The importance of zooplankton life-cycle for the ocean carbon cycle

Posted by Design Studio

26 June 2024

Challenge 3: Marine Biota

Introduction Marine mesozooplankton play an important role for marine ecosystem functioning and for the ocean carbon cycle. Their size structure, varying spatially and temporally, heavily impacts biogeochemical processes and ecosystem services. But mesozooplankton exhibit size changes throughout their life cycle, affecting metabolic rates and functional traits.

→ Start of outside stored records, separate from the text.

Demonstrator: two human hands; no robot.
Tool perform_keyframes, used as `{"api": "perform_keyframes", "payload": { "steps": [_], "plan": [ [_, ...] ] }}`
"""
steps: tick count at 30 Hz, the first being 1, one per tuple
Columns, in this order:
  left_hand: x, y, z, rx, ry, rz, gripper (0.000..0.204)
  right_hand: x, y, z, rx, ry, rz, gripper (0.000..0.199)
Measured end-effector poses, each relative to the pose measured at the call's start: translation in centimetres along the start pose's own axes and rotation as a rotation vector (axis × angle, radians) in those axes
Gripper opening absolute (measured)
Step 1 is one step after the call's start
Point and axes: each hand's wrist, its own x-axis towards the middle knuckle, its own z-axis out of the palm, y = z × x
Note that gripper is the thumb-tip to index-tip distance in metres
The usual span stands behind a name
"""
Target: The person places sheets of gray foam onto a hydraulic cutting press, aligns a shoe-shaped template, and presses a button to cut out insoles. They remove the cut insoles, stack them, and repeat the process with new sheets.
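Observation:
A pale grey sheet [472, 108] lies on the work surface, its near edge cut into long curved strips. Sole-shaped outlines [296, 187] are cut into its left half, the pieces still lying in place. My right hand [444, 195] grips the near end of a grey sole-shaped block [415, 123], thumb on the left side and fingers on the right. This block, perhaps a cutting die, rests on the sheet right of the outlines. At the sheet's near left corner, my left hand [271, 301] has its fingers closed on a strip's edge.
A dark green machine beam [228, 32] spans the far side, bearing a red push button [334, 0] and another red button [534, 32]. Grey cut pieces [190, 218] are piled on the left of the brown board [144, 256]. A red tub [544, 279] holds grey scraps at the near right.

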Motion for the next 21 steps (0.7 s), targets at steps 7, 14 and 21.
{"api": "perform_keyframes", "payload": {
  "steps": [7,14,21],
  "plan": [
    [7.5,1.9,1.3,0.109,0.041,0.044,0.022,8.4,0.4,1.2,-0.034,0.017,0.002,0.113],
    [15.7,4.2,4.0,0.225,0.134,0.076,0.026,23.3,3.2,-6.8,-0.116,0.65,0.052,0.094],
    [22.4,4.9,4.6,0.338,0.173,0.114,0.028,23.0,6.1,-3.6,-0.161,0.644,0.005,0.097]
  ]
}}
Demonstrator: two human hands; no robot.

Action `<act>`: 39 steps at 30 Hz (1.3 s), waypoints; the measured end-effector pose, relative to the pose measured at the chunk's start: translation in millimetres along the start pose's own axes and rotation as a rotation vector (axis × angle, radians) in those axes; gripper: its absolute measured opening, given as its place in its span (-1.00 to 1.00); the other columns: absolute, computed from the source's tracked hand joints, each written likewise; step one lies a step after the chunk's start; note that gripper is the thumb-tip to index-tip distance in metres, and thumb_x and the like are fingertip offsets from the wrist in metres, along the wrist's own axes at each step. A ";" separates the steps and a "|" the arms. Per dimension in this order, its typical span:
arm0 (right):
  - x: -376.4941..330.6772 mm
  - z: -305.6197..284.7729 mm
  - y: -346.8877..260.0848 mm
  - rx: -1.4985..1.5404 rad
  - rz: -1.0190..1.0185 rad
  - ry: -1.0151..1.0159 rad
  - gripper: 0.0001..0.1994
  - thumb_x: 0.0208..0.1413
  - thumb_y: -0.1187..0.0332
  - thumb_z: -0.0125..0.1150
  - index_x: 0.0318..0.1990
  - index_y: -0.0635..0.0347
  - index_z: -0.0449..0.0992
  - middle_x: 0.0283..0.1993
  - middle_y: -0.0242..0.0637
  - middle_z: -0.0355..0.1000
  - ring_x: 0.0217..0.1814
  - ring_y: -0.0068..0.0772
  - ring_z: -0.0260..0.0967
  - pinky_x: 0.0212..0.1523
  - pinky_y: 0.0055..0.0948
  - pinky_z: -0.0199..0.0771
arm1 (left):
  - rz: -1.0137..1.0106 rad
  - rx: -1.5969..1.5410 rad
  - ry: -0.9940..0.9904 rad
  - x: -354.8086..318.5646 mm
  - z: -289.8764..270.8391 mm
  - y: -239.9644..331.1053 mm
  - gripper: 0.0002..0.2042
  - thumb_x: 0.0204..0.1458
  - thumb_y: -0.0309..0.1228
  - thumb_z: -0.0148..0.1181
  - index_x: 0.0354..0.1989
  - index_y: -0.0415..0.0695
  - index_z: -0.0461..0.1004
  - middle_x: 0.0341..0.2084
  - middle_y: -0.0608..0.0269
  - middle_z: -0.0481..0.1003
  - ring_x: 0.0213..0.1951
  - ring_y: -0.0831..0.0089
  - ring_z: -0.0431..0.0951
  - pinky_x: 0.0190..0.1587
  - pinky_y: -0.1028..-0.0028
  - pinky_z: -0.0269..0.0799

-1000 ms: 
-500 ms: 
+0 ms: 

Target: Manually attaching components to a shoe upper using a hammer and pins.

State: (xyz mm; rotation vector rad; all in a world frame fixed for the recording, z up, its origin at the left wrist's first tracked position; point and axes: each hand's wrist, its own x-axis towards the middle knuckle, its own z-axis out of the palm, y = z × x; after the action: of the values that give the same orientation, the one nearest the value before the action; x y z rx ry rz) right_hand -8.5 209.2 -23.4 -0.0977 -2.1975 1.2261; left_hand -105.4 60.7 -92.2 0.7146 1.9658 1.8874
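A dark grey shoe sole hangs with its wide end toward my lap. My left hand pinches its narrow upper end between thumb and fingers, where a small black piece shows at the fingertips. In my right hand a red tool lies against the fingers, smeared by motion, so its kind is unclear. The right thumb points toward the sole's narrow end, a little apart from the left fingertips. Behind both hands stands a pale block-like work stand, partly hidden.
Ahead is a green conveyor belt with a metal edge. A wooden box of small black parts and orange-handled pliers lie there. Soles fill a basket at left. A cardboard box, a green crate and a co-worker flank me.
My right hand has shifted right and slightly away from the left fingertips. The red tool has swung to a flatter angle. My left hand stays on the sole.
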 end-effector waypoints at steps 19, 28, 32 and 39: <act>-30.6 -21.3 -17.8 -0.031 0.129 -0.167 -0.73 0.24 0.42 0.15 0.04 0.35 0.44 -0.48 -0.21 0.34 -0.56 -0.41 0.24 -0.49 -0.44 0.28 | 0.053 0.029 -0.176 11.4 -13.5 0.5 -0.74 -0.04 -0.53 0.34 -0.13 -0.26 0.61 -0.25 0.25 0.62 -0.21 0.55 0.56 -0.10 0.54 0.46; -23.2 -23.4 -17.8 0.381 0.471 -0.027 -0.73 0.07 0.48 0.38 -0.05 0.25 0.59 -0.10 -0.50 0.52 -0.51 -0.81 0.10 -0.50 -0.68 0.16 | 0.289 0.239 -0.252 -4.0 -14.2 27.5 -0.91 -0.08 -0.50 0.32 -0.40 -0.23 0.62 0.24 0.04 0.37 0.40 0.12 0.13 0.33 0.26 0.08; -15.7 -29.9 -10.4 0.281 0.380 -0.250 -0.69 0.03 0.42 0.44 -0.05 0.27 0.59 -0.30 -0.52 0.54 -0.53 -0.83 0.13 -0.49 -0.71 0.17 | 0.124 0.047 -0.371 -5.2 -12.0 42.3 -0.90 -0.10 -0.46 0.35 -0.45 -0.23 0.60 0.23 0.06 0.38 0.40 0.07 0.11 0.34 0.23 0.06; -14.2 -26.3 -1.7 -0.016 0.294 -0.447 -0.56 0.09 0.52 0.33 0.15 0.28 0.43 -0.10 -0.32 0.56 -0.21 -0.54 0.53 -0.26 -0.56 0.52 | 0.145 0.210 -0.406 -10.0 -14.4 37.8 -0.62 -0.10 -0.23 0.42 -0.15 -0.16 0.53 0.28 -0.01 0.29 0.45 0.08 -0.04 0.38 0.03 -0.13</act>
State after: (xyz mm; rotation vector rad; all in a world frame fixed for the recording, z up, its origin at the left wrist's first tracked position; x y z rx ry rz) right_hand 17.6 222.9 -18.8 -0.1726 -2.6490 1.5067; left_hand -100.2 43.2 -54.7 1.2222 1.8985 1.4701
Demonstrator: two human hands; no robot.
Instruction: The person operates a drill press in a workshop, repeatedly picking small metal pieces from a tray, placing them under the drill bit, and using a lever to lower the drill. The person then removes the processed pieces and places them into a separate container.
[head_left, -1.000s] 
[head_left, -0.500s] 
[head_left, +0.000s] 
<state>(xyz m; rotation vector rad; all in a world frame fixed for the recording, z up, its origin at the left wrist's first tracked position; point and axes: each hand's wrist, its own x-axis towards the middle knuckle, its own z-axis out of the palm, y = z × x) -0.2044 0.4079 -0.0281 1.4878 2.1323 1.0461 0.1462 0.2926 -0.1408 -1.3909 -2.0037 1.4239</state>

Despite this variability, many models oversimplify mesozooplankton as a single, unchanging size class, potentially biasing carbon flux estimates.

Method In this study (Clerc et al. in revision in Global Biogeochemical Cycles), we include a simple representation of mesozooplankton life-cycle, with explicit ontogenetic growth and reproduction, into the 3-dimensional global ocean biogeochemical model PISCES. We then investigate the subsequent effects on simulated mesozooplankton phenology, plankton distribution, and organic carbon export.

Architecture of the modified PISCES version including a simple representation of mesozooplankton life cycle.

Results Utilizing an ensemble of statistical predictive models calibrated with a global set of observations, we generated monthly climatologies of mesozooplankton biomass to evaluate the simulations. Our analyses reveal that the model and observation-based biomass distributions are consistent (rpearson=0.40, total epipelagic biomass: 137 TgC from observations vs. 232 TgC in the model), with similar seasonality (later bloom as latitude increases poleward).

Including ontogenetic growth in the model induced cohort dynamics and variable seasonal dynamics across mesozooplankton size classes and altered the relative contribution of carbon cycling pathways. Younger and smaller mesozooplankon transitioned to microzooplankton in this version of PISCES, resulting in a change in particle size distribution, characterized by a decrease in large particulate organic carbon (POC) and an increase in small POC generation. Consequently, carbon export from the surface was reduced by 10%.

Conclusion This study underscores the importance of accounting for ontogenetic growth and reproduction in models, highlighting the interconnectedness between mesozooplankton size, phenology, and their effects on marine carbon cycling.